Work task | Some lines below may hold the string "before". Count them and give only the total.
══ Data section ══
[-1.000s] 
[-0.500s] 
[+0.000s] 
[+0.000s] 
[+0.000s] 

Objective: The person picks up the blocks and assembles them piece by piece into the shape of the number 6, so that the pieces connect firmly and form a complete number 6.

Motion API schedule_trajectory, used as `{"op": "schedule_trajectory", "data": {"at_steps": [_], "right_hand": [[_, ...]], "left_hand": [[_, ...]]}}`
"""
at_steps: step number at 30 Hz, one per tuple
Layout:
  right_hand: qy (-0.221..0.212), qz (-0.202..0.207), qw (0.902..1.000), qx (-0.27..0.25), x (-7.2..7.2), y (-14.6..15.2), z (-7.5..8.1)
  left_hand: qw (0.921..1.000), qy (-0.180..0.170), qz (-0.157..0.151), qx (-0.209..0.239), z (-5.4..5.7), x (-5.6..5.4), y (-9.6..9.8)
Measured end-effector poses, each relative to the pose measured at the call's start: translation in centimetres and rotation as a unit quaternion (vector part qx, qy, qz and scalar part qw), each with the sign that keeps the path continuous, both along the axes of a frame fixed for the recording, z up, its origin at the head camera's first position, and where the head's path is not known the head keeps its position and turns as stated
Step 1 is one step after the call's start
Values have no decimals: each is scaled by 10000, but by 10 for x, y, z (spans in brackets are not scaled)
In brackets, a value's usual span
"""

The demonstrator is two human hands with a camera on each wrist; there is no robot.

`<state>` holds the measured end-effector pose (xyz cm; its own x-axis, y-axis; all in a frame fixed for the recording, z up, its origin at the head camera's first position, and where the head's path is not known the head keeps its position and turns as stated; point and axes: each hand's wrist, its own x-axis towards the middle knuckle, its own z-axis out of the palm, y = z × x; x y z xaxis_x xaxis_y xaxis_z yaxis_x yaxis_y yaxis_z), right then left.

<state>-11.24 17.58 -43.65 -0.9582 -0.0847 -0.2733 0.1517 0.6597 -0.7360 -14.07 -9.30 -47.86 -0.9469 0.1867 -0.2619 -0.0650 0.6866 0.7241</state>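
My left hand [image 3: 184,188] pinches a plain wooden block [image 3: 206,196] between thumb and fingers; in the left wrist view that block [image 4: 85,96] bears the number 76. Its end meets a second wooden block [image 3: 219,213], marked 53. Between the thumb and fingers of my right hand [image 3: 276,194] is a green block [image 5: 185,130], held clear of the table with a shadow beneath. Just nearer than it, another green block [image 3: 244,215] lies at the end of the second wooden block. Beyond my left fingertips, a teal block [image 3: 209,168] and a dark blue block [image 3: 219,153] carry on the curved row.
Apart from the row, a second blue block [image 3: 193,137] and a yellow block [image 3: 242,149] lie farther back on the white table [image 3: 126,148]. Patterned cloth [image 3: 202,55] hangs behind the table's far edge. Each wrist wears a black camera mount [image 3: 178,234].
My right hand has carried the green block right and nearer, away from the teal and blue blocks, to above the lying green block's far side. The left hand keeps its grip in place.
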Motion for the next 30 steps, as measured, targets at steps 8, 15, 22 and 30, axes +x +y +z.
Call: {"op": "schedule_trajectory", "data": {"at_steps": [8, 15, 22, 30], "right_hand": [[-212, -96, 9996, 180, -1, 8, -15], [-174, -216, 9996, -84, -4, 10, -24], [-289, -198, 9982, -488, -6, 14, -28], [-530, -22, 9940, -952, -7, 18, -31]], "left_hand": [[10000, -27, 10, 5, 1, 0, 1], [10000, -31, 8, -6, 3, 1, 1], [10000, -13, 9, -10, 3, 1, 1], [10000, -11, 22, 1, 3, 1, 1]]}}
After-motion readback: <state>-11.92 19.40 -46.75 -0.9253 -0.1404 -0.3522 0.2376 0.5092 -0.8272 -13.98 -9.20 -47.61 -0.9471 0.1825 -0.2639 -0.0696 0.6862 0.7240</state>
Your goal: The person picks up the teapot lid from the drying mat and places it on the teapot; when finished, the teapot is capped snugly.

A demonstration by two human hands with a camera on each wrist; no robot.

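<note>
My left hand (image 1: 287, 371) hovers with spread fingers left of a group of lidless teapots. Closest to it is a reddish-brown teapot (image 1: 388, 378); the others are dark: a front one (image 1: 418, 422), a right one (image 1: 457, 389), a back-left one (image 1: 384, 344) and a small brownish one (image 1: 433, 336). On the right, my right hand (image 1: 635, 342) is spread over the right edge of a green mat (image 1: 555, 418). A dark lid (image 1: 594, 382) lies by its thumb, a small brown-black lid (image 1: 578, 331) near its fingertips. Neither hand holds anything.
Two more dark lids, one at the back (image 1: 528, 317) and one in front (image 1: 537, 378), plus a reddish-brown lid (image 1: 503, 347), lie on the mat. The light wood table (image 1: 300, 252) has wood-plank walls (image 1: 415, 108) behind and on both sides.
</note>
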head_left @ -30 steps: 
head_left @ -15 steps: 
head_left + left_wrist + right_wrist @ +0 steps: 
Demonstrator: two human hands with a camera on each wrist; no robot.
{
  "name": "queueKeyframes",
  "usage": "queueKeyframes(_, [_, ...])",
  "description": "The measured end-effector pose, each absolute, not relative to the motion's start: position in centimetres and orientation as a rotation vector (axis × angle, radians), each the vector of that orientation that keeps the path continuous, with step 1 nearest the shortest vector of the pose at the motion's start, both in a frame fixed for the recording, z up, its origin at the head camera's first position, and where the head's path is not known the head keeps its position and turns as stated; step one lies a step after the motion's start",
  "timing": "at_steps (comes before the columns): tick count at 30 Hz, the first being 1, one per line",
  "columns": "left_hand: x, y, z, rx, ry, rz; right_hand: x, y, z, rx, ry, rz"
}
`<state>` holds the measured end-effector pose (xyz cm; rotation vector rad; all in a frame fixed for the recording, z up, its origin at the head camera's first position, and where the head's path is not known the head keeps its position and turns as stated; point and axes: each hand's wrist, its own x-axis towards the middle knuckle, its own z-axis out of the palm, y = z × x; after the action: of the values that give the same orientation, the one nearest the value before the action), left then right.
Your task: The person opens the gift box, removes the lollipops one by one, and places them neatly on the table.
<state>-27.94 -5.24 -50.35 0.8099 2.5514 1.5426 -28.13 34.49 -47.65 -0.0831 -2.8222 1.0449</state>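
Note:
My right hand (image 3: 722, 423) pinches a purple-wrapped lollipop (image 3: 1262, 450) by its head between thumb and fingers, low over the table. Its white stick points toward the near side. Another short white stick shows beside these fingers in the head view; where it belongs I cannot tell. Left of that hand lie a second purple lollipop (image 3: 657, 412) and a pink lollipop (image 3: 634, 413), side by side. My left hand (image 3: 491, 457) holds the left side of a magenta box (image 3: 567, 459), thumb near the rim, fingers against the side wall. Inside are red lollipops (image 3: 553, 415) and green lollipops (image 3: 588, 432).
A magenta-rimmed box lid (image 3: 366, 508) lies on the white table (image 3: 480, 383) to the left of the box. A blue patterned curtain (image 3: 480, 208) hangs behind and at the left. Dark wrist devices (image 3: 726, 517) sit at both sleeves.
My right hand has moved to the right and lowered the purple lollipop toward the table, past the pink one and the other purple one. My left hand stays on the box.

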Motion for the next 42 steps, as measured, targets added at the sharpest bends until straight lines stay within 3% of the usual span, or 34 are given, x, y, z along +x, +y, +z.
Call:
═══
Exercise result | 2